Since we are building our house from scratch, we can easily bring neutral wires to the switches, so we will go with the 3-wire type switches.

The smart switch approach can’t adjust the color of the lights, so e.g. you can’t make your lights follow the circadian rhythm (make the lights warm white at night).

From this blog post I found 3 options available in Japan:

  • Panasonic’s Advanced Series Link Plus - these use Bluetooth, and can be controlled directly from your phone (within Bluetooth range) and they come with an optional hub that let’s you control them over WiFi. The hub supports the Echonet Lite protocol and echonetlite_homeassistant supports the hub. This is my preferred option, and I will go into more details later.
  • Odelic Connected Lighting - I like that their regular switches have a joystick-like circular button in the middle to control brightness and color temperature, and the switch is a bit cheaper than Panasonic (starting from 15,000 yen). However if I understand correctly these switches only work with their own lights, as they keep the lights powered on at all times and then communicate via bluetooth from the switch to the light. Not a bad design, but since we have to get our lights from the builder, this won’t work for us (also the vendor lock in is an issue, e.g. if this company goes out of business or stops making these smart lights, we can’t get lights from an other company)
  • Koizumi TRee - I didn’t look into it deeply as their simple switch is 20,800 yen and the hub is 45,000 yen making them more expensive than Panasonic. But since their reference wiring diagram only has item numbers for the switches and not for the lights, I’d assume it works with any light (similar to Panasonic’s system). Also the website clearly mentions EchonetLite support, which is a plus.

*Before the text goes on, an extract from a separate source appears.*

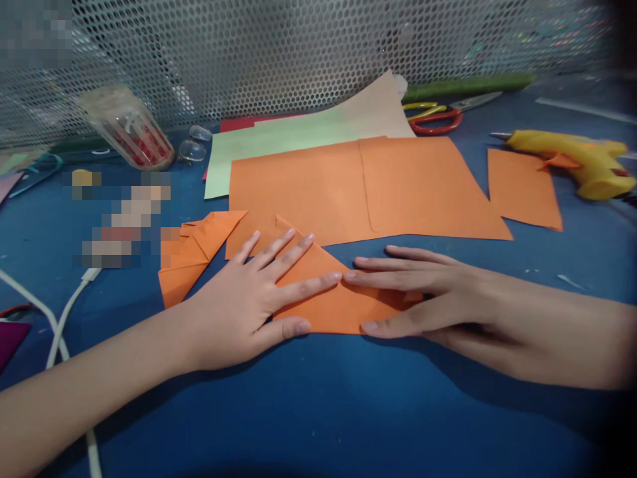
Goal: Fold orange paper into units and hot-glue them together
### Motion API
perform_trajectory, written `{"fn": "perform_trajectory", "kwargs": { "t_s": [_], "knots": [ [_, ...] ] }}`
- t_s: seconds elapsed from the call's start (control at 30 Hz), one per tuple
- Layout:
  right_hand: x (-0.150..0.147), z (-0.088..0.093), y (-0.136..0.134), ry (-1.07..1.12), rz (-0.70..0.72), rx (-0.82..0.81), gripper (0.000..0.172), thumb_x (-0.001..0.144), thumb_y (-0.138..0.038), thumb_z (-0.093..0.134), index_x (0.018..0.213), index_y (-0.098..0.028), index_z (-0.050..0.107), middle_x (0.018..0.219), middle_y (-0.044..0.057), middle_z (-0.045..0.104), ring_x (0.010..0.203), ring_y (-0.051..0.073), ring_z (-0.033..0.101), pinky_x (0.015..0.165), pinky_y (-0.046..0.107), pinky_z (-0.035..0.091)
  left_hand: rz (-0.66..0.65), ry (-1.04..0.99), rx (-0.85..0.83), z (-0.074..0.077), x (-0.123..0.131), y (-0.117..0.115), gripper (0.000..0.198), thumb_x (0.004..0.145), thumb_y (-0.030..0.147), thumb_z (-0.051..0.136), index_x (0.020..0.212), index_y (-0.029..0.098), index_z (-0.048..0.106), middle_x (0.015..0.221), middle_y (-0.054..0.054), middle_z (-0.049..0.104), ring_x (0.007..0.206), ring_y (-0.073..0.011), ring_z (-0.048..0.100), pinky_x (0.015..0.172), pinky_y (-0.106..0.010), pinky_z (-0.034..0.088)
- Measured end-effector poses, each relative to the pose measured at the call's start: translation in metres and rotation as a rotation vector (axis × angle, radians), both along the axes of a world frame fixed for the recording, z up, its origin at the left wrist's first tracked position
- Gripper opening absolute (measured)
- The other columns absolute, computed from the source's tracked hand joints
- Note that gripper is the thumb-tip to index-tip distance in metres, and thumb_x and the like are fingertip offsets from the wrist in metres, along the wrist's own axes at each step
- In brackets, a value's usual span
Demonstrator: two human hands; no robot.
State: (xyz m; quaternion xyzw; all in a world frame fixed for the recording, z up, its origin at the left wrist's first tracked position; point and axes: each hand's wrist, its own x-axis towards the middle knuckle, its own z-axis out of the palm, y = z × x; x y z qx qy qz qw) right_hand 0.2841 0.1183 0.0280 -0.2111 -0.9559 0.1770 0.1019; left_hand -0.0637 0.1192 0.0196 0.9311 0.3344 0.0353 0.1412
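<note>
A folded orange paper piece (334,302) lies flat on the blue table (318,411). My left hand (249,299) rests on its left part, fingers spread and stretched out flat. My right hand (418,292) comes in from the right, fingers extended and pressed flat on the paper's right part. The two index fingertips almost meet near the middle of the piece. Neither hand grips anything.
Another folded orange piece (192,255) lies left of my hand. Large orange sheets (358,189), a pale green sheet (279,143) and an orange offcut (525,189) lie behind. Red-handled scissors (438,116), a yellow glue gun (582,162), a tipped plastic jar (127,133), a white cable (64,318) and a mesh wall (298,46) surround.
</note>
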Motion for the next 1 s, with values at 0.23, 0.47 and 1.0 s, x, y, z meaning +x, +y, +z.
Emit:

So I prefer the Panasonic one, but that’s pricey: a simple switch retails for 16,000 yen and the one with dimmer goes for 21,000 yen (around 10x more than the price of a “dumb” switch). And one also needs the hub (無線アダプタ) for 34,000 yen and potentially repeaters every 30m for another 26,000 yen each. A quick calculations shows that just the switches in our new house would be around 400-500,000 yen.

In comparison, Inovelli’s 2-1 Switch is only $50 (7,000-8,000 yen) and Xiaomi Mijia BLE switches are around 2,000 yen from Aliexpress. But these would either need me to get an electrician license, find an electrician who is willing to install them, or risk issues with insurance.

Benefit of the Advanced Series (other than being the only option): the switches look sleek, are intuitive to use for humans (great for guests), have 2-wire and also 3-wire types, and our builder (Ichijo) said that they are willing to install it, so we can have them ready by the time we move in (and potentially save on the cost of the original switches and the installation).

Conclusion

Considering the pros and cons of both options, I’m leaning towards the smart switches option with additionally having some of our lights smart too for color control. At these lights we only need a regular smart switch (not the dimmer one), which saves a bit on the switch.